Without it, there are only state-to-state and corporate-to-corporate trades, and there are no rules other than market rules – and that doesn’t end well. It doesn’t necessarily all need to be agreed at this COP 26, but the 6.4 rules have dragged on for too long already: Paris actually has to be operationalised for both countries and corporates alike.

Carbon credit prices have increased sharply in 2021 as companies and governments show increasing interest in the market. Our own key public funds have been charged with achieving precisely such market goals for their outcomes. Your NZSuper is now riding on it.

Just as important, without it the polluter doesn’t pay. As Minister Shaw noted as a guiding principle of the emissions reduction plan:

We will ensure market-based approaches like the Emissions Trading Scheme provide the right price signals so the polluter pays – in other words to ensure those who are the source of pollution bear the bulk of the cost for managing it.”

This is particularly important for countries like New Zealand that have signalled they will be net buyers of emission credits for a long time, creating additional demand for credits.

Accounting! Corporations!

None of this is fun. None of this is a Battle for Seattle moment.
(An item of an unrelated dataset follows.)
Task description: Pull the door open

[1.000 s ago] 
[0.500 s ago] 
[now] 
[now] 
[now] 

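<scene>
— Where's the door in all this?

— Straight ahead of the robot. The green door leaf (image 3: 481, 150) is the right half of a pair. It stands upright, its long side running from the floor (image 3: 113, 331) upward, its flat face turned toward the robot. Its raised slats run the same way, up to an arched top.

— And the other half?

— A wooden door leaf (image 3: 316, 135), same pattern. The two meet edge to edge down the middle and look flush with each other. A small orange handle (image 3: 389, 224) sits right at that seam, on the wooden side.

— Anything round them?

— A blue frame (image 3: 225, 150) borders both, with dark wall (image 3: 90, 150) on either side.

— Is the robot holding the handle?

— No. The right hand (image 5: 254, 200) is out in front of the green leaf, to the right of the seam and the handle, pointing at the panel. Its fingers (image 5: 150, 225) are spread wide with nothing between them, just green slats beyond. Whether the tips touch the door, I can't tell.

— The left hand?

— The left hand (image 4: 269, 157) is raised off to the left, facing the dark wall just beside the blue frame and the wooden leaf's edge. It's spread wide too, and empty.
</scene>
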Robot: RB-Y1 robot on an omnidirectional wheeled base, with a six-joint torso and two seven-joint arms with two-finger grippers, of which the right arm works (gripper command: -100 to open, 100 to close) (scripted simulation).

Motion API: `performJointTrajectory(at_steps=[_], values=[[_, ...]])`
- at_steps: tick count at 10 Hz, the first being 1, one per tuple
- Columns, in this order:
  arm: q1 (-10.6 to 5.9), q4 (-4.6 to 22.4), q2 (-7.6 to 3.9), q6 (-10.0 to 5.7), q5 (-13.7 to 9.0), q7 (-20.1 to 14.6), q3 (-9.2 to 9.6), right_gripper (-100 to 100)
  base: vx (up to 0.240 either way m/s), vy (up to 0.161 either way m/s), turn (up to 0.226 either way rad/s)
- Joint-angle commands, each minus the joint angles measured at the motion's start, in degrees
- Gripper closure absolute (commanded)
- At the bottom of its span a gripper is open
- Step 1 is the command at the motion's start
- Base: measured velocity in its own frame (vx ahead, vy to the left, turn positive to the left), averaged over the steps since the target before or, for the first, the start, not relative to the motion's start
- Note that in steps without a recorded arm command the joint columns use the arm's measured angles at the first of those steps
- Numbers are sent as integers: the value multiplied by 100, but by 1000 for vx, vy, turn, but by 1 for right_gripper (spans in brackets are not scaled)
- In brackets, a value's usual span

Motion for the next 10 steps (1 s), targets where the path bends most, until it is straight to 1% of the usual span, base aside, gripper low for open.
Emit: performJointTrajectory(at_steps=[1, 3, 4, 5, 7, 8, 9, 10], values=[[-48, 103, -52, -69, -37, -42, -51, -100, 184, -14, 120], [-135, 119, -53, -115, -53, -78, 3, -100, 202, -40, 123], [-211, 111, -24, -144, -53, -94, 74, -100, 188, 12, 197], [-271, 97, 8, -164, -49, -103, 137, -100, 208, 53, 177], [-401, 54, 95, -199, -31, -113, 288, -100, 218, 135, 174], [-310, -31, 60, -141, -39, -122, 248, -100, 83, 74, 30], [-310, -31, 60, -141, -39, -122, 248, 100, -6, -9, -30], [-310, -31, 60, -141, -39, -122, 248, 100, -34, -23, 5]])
None of this is easy – and such an awesome trade agreement will go down to the wire as they usually do.

Trying to get the whole world to agree on rules that motivate countries, corporations and customers to change the price they mark of their entire behaviour is exceedingly tough, and promising.

That’s what’s going down at COP 26.

7 comments on “The Rules To Save The World ”

  1. Sabine 1

    The world will exist very well without us.
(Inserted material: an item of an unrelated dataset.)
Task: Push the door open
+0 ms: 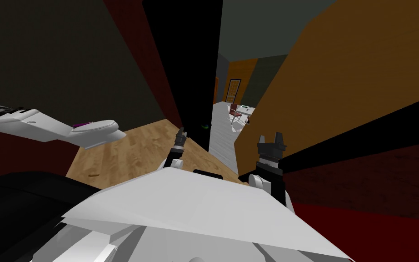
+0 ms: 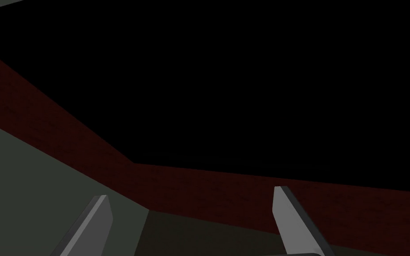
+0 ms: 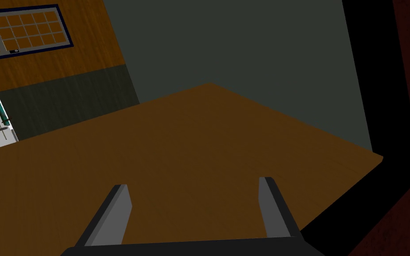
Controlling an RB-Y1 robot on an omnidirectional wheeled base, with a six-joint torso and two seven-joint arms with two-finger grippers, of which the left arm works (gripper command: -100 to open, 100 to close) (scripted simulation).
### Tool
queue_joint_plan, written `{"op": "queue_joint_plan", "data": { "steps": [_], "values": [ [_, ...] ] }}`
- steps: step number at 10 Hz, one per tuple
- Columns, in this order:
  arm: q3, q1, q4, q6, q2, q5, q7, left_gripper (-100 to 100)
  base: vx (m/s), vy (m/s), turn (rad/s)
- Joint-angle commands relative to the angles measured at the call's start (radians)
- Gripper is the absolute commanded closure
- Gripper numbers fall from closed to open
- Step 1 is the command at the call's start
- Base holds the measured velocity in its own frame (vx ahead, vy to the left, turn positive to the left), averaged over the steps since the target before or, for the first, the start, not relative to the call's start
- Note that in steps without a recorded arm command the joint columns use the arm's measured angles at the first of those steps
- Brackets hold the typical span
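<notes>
While both wide, right end effector (image 3: 194, 182) near brown door (image 3: 199, 129), left end effector (image 2: 190, 193) before black area (image 2: 244, 89), white toilet (image 1: 92, 129) leftward.

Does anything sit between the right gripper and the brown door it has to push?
Nothing visible does. The open right gripper points straight at the door, whose bare brown face lies directly ahead of it, with no object between them.

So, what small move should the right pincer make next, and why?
Probably ease the right pincer forward until its open fingers press on the flat brown wooden door. The right wrist view shows this panel directly ahead of the fingers. The head view shows the door only partly open, with a narrow gap beside its edge.
</notes>
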Motion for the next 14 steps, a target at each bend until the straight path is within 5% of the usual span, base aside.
{"op": "queue_joint_plan", "data": {
  "steps": [1, 14],
  "values": [
    [-0.014, -0.015, 0.040, -0.006, 0.003, -0.002, 0.003, -100, 0.080, 0.074, -0.088],
    [-0.112, -0.104, 0.367, -0.101, 0.024, -0.010, 0.041, -100, 0.072, 0.076, -0.085]
  ]
}}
    These rules are to safe US, the human specimen that is fucking it up for everyone else.

  2. Robert Guyton 2

    One comment (bar this one) on the most important issue of our lifetime! Well done, ADVANTAGE. Boo sucks to everyone else 🙂

  3. SPC 3

    Imagine if we had a WTO round that included tariffs on the carbon used in the making of exported goods – and the tariffs funded a UN agency that provided clean energy/carbon substitution for the third world (rather than wait and wait for funding commitments to be met by the rich nation states).

    We need to include the whole of the world market, not just the nation states via emissions trading regimes – otherwise we only get even more production transferred to developing nations using dirty carbon.

  4. Patricia Bremner 4

    Bananas? Palm Oil first, but agree buying NZ local and quality.
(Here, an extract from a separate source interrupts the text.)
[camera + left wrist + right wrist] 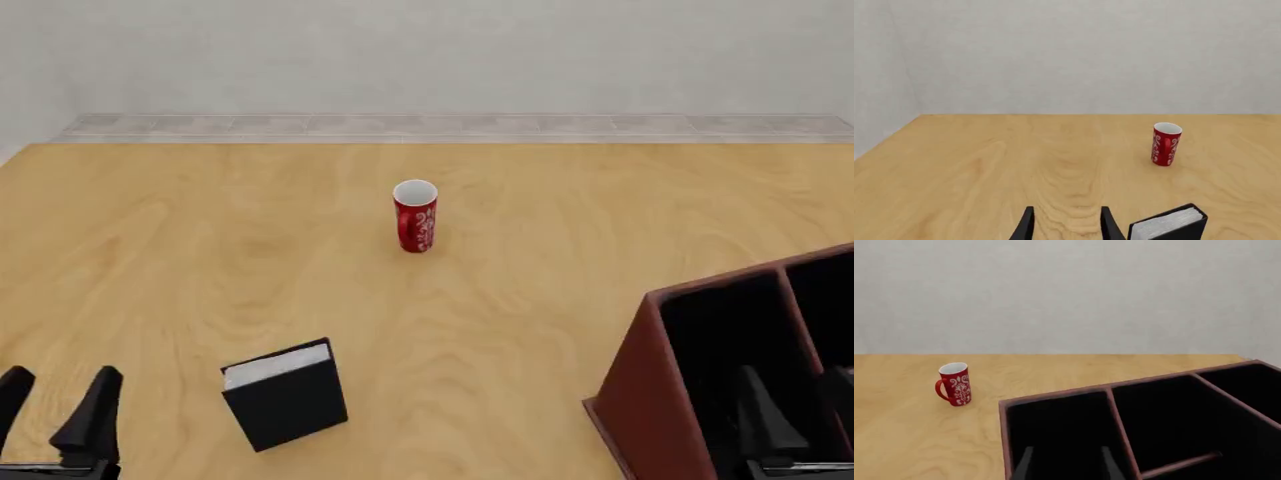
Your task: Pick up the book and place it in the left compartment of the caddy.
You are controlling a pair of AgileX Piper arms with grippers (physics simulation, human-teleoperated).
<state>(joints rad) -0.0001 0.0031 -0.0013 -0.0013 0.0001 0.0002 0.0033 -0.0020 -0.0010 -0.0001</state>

    "Polluters to pay" Yes Monthly like rates, for carbon and methane.

    Packaging producers and users to pay for collection and sorting for other uses.

    This is such an important post. 9 years before the tipping point. Probably 5.

  5. Stuart Munro 5

    Emissions trading was always going to be a farce. People who cheat on, or 'minimize' their taxes will do the same with carbon.

    We can't expect anything real from COP 21 – and Shaw is just the man for that. We'll pay to plant paper forests in Brazil, that will subsequently prove not to have been planted, or sold multiple times to different carbon offsetters, instead of taking the obvious and overdue mitigatory steps here at home.

    Dead ducks.

  6. Maurice 6

    The basic trouble is that Boomers have stolen the future and they have spent it ALL so there is no way of getting it back – even by bequest

  7. Dennis Frank 7

    Seems a worthwhile appraisal. I've been a sceptic in regard to free market environmentalism since I first encountered it in '92, and interviewing a Brazilian carbon-market trader who was doing it here around seven years ago consolidated my scepticism (GreenPlanetfm), but democracy has failed so we ought to see if this design works.

    Grumpy reckons we ought to put our money where our mouth is: https://www.stuff.co.nz/national/politics/opinion/126887155/on-climate-change-this-is-a-government-of-wimps

    Conservatives like him are big on making Labour accountable on principles, while being small on making National a similar target. Hypocrisy abounds, as usual.